* **Directions for this task**
Below are the records; restate word for word the lines from the first through the one containing "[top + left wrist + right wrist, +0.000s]", and only those.

[Stored entries]
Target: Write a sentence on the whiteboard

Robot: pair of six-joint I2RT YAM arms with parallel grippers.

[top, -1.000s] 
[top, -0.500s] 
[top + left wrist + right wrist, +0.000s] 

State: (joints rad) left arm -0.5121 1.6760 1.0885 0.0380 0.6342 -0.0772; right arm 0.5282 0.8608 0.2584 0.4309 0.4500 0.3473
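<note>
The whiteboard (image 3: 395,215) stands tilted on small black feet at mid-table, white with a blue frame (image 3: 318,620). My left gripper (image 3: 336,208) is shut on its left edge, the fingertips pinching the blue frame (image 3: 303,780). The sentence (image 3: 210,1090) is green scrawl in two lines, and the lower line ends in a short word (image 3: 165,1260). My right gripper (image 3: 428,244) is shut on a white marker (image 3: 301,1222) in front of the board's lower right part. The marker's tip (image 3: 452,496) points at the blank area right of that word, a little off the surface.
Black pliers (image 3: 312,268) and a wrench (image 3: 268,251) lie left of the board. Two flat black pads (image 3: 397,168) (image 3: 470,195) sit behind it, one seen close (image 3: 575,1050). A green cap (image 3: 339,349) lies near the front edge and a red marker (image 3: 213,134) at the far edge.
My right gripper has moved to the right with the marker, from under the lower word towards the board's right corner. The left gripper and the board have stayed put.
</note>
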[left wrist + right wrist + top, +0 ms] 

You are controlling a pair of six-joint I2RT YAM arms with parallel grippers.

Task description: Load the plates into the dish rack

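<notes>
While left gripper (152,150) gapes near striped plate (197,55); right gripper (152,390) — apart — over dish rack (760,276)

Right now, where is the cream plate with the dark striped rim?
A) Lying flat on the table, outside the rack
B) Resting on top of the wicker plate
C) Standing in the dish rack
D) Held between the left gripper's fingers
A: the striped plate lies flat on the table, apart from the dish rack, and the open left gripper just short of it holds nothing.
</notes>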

* **Answer space**
Target: Write a sentence on the whiteboard

Robot: pair of six-joint I2RT YAM arms with parallel grippers.

[top, -1.000s] 
[top, -0.500s] 
[top + left wrist + right wrist, +0.000s] 

The answer is complete, and the exercise is done.